When upgrading to a newer version or patch of Snoweaver:

  • Launch the Admin console to initiate the API upgrade procedure.

  • After the upgrade, rebuild instances for all jobs to ensure the latest code is applied:

    • Start with Non-Production projects

    • Thoroughly test the rebuilt jobs in these environments

  • Once testing is complete and successful in Non-Production: * Proceed to rebuild and test Production project jobs

This approach ensures a smooth upgrade process and minimizes potential disruptions to your production environment.

Handling Large Data Volumes in REST Responses

When dealing with large responses from REST APIs, especially those exceeding the size limit of the VARIANT data type in Snowflake:

  • Save the response as a compressed file (e.g., GZIP) in the DATA stage.

  • Use appropriate Snowflake functions to query and process the data based on its format (JSON, CSV, etc.).

Best practices

Efficient job creation

To ensure correct configuration, avoid creating jobs from scratch locally unless you are well-versed in the YAML properties and values. Use the project console to create a draft job, then export it as a file using Snoweaver CLI, or copy and edit the YAML file of an existing job locally.

Increasing Productivity

  • Run multiple Snoweaver sessions on the same project for efficient cross-referencing of resources like jobs, libraries, and functions. This approach doesn’t consume additional credits when using the same warehouse.

  • Leverage Copilot to generate draft code for complex logic, saving time and effort. This is particularly useful for Jinja components, macros, and Python functions.

  • Use version control systems to track changes and collaborate effectively.
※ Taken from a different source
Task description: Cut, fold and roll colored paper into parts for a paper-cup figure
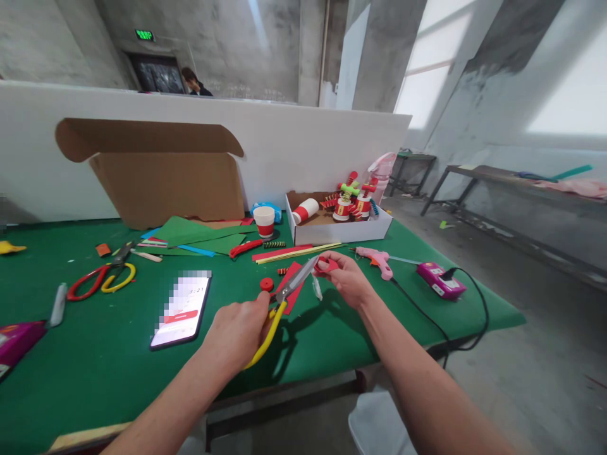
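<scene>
My left hand (pixel 239 332) is closed round the handles of yellow-handled scissors (pixel 294 282), whose blades point up and to the right. At the blade tips, my right hand (pixel 348 278) pinches a small red piece of paper (pixel 327 266). Whether the blades touch that paper I cannot tell. Below the blades lies a red paper strip (pixel 294 298) on the green table. A small red roll (pixel 266 284) sits just beyond my left hand. Under my right hand is a small clear piece (pixel 317 288), perhaps plastic.
A white box (pixel 339 235) with decorated paper cups stands at the back. To the right lie a pink glue gun (pixel 377 260) and a purple power box (pixel 441 281) with a cable. A phone (pixel 183 311), second scissors (pixel 111 270) and green paper (pixel 203 232) are on the left.
</scene>
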Demonstrator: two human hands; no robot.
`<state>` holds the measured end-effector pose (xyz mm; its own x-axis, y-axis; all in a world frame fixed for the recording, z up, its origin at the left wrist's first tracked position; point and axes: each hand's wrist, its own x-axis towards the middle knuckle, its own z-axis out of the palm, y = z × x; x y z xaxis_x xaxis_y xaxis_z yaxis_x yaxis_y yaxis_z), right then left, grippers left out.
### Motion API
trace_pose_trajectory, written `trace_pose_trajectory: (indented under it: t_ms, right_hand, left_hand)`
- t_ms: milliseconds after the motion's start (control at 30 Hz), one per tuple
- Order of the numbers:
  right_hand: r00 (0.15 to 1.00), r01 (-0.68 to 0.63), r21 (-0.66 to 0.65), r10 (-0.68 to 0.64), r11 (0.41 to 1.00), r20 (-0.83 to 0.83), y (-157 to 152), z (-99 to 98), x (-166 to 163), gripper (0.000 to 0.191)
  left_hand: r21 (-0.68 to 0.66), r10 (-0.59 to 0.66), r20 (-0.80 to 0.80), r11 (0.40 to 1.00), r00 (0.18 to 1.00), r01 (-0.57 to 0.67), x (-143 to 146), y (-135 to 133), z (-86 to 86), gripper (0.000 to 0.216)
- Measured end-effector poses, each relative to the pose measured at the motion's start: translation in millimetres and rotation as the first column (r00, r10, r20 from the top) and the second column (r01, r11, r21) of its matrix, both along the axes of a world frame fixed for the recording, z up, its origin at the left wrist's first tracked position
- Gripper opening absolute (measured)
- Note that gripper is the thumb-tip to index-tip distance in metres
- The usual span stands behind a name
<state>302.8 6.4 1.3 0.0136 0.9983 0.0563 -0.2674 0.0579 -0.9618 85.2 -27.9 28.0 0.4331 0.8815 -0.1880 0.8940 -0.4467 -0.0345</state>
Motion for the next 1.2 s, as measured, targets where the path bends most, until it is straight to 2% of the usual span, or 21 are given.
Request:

Regular commits and backups ensure code safety and enable easy rollbacks if needed.

  • Implement a consistent naming convention for jobs, libraries, and functions to improve code readability and maintainability.

  • Create reusable macros and functions for common operations to reduce code duplication and enhance consistency across your project.

  • For complex Jinja or Python logic, it might be beneficial to develop and test your code locally using an IDE like Visual Studio Code, and use the Snoweaver CLI for code validation and integration. Example: Tutorial: Job development using a client machine

Version control and backup

Commit your changes to a version control system using the export function whenever possible. Schedule regular backups of resource files for restoration or recovery.

Example: Tutorial: Integrate a project with Github

Environment Projects

If using a single Snowflake account for all virtual environments, create different environment projects for the same project to manage the release lifecycle. Grant project roles to different user groups as needed for Role-Based Access Control.

Jinja debugging

To view all variables and resources available in Jinja, execute the following code:

{% debug %}

Jinja Macros

  • When developing macros, it’s recommended to use ‘-’ at the beginning or end of a block, comment, or variable expression to eliminate any unintended whitespace or newline characters. For example,

    {%- macro get_id(response, name) -%}
    
  • When invoking a Jinja macro, it’s recommended to apply the trim filter to prevent leading or trailing spaces and newline characters if they are not intended. For example,

    {% set id=call_proc('get_id',1) | trim %}
    

Troubleshooting

Test call debugging

To troubleshoot unknown issues during test calls, switch the response format to Text if the format is set to JSON, and disable the raise for status option. This will display the raw response content for debugging.

Function naming

When using Save as to create a new function, ensure to rename the Python definition to match the new function name to pass field validation.

Project variable update

When the value of a project variable is updated, all job instances need to be rebuilt to reflect the change.